Mediated Communication and Commoditization of the Female Gender: Discourse Analysis Indian News Magazines

Mediated Communication and Commoditization of the Female Gender: Discourse Analysis Indian News Magazines

 

SHARDA ADHIKARI & SILAJIT GUHA
Sikkim University, India

Media Watch 9 (3) 437-446, 2018
DOI: 10.15655/mw/2018/v9i3/49489

 

This paper explores gender representation in three English news magazines from India and the social discourse thereby generated. It endeavors a discourse analysis by deconstructing the narrative built by the news magazines. It tries to analyze if gender stereotypes, including sexualisation and commoditization of women, are being perpetuated in the news media by exploring the gender constructs in these news magazines through the method of critical discourse analysis (CDA). The women characters of these stories can never really break the jinx of ‘male gaze’ of social narrative. The sub-texts of these stories conform to the hegemonic clutch of patriarchy.
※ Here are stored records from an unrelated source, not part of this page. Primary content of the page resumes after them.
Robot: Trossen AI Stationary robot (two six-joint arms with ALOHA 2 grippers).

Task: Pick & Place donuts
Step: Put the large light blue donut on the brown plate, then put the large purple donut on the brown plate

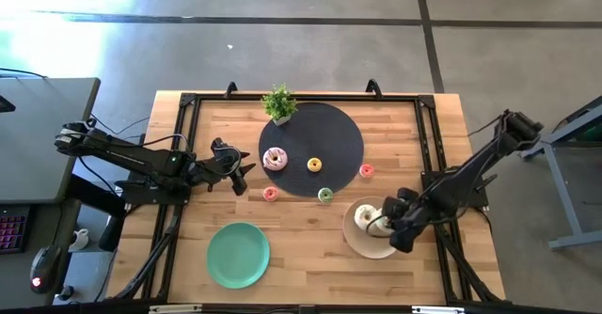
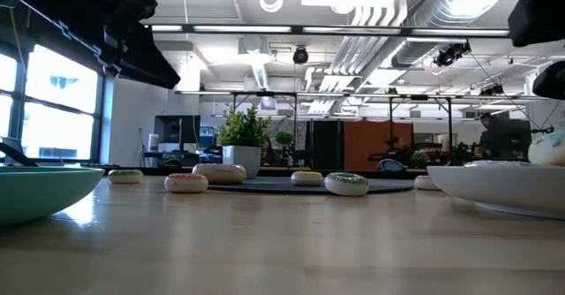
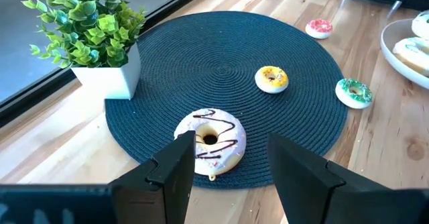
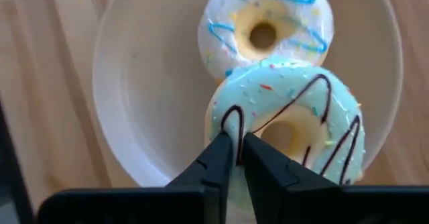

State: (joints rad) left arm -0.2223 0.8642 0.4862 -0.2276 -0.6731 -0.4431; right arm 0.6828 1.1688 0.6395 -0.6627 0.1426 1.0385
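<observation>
Potted plant (image 1: 279,102) – dark mat (image 1: 329,131), two plates (image 1: 238,255)

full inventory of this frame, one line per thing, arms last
Table: 1, light wood.
Round mat: 1, dark woven, far centre.
Potted plant: 1, green in a white pot, mat's far edge.
Large pink donut: 1, on the mat.
Yellow mini donut: 1, on the mat.
Pink mini donuts: 2, one by the mat's near-left edge, one at its right edge.
Green mini donut: 1, mat's near edge.
White plate: 1, near right, two large donuts over it: blue-drizzled, mint chocolate-drizzled.
Green plate: 1, near left.
Left gripper: open, before the large pink donut.
Right gripper: shut on the mint donut's rim.
</observation>
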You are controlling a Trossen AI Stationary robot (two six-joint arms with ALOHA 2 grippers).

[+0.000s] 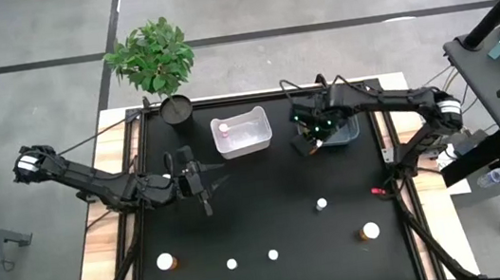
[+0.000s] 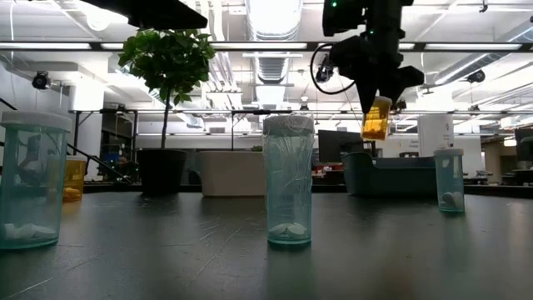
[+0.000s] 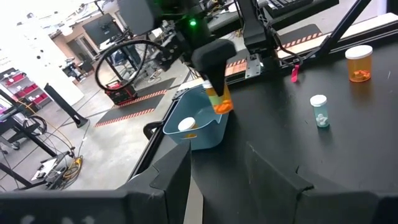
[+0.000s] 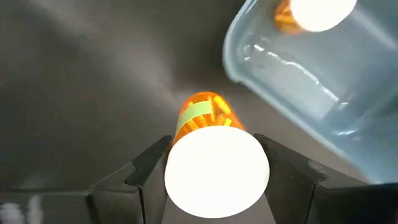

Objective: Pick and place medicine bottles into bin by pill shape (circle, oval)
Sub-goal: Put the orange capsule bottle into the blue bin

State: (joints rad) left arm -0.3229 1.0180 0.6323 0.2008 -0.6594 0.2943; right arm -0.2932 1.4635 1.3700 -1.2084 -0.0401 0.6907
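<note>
Amber plastic medicine bottle w/ white cap (image 4: 214, 163) is being gripped by R gripper (image 4: 211, 171), jaws closed on cap, above matte black table (image 1: 268, 205), beside blue-grey plastic bin (image 1: 340, 133). L gripper (image 1: 200, 186) is being held partly open, empty, mid-table. Workshop visible behind.

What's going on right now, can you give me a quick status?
Right pincer shut on amber bottle, hanging beside blue bin. Left pincer idle, empty, mid-table. One bottle already in the bin. Nothing blocking.

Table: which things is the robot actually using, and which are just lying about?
In the job: amber bottle in right gripper, blue bin, clear bin, five table bottles.
Lying about: potted plant, small red object. Left gripper waits mid-table.
</note>
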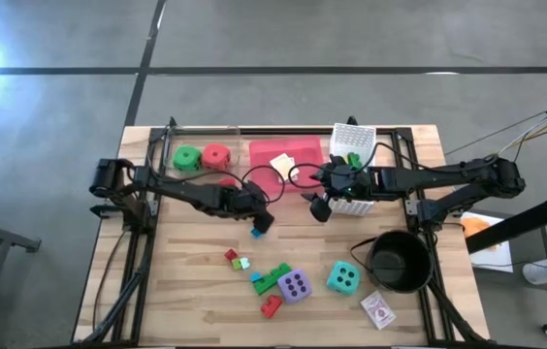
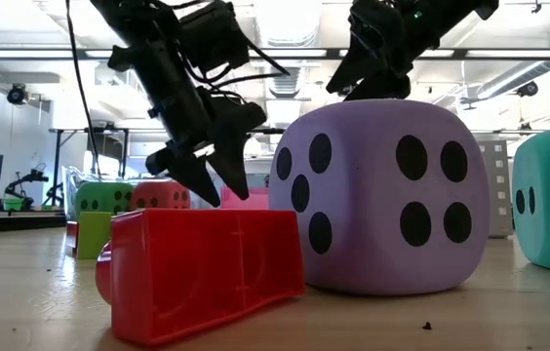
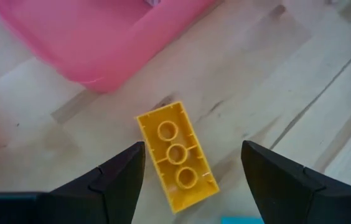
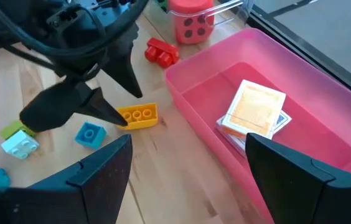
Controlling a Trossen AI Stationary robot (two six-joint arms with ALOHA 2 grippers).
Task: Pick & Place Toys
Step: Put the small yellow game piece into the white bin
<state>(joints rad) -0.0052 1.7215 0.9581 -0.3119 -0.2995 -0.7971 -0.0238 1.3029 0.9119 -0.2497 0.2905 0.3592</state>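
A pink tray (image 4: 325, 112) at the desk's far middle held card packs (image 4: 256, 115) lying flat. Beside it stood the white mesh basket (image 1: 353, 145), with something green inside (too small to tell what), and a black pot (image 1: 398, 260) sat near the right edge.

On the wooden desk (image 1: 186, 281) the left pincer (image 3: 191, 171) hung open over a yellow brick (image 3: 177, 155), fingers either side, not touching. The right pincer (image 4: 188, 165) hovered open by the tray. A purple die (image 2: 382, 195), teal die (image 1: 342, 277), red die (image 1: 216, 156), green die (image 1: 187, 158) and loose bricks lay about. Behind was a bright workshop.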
Media are instrumental in conveying and portraying gender stereotypes and other patriarchal and hegemonic ‘values’ about women and femininity. They also conform to culture in depicting of women as sex objects or commodities which are usually young, slim , beautiful, sexy, passive, male-dependent, and often incompetent, dull and dumb. The article looks at all these gendered texts in the light of language, social constructs and frames in order to understand the schemas involved.